See custom MRN detection in HIPAA pipelines without code for a step-by-step guide to this multi-format setup.
Beyond MRNs: Other Non-Standard Identifiers
The same approach works for other HIPAA Safe Harbor ID types.
Health plan member numbers (Category 9): Each insurer uses its own format. Aetna, Blue Cross, and United Healthcare all look different. A billing team needs a custom pattern for each payer.
Account numbers (Category 10): Hospital billing account numbers differ by hospital.
License numbers (Category 11): DEA numbers have a standard federal format. State medical license numbers do not. Each state board uses its own format.
Device identifiers (Category 14): Medical device serial numbers are set by each maker.
For each of these, a custom entity closes the gap. No engineers needed.
See custom PII identifiers for organizational anonymization for more on non-standard ID types.
Validation: Proving Safe Harbor Compliance
HIPAA Safe Harbor says the covered entity must have no "actual knowledge" the data could identify someone. (45 CFR §164.514(b)(1))
Custom entity validation proves all 18 ID types are covered.
Validation steps:
- Process 50–100 sample documents from the research dataset
- Review the output — does anything look like an ID?
- Run a second detection pass to catch any missed items
- Document what you did
Your custom entity setup, sample review, and processing logs form your Safe Harbor record.
Conclusion
Standard PII tools on default settings do not finish HIPAA Safe Harbor de-identification. Medical record numbers are hospital-specific. They need custom detection.
Custom entity creation closes this gap in hours. Compliance officers can define the pattern, test it, and process data. No engineering work is needed.

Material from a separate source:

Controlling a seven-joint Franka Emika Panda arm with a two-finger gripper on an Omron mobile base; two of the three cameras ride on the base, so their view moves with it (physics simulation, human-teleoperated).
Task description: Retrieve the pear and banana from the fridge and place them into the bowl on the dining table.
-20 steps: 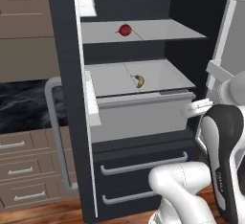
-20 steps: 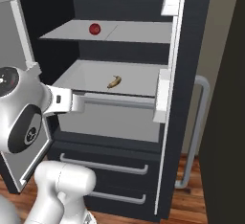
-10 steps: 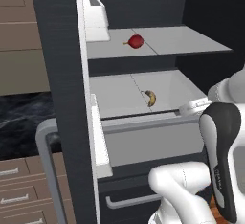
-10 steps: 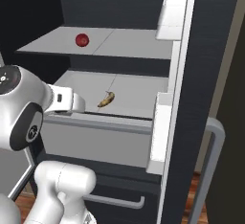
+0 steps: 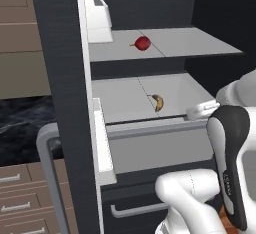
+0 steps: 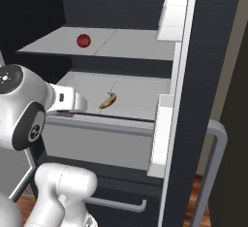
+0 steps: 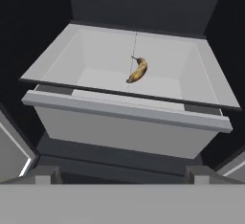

The gap between "we ran a HIPAA tool" and "we removed all 18 Safe Harbor identifiers" is often just one missing custom entity.
When This Approach Has Limits
Defining your hospital's MRN format as a custom entity is the right way to close the gap a generic tool leaves open — but three limits apply.
Detection accuracy bounds the result. A custom pattern only removes what it matches exactly. If a clinician typed an MRN with an unusual prefix, an extra hyphen, or inside running prose rather than a header field, the regex can miss it. Free-text mentions and OCR artifacts in scanned discharge summaries are the usual sources of residual false negatives. The test on 20 or 50 sample documents tells you the pattern works on those documents, not that it generalizes to every record across years and departments. Hold back a separate validation set and review output before declaring a dataset de-identified.
Removing MRNs does not, by itself, achieve Safe Harbor. Safe Harbor requires all 18 identifier categories absent and no actual knowledge that re-identification is possible. Even with MRNs gone, the combination of admission date, sub-state location, age, and a rare diagnosis can re-identify a patient. That makes the output pseudonymized rather than truly anonymous, and the residual-risk judgment is a legal determination. The tool supports that determination and produces the processing record for it, but a qualified person still has to make and document the call.
Batch scale magnifies a systematic miss. Running 50,000 records through one preset is efficient, but if a facility used a second MRN format you did not configure, the same gap repeats across every file in the batch. A single mismatched legacy format becomes thousands of leaked identifiers, not one. After mergers especially, inventory every EHR system's format before the full run, and sample output from each facility rather than trusting that one validated pattern covers all of them.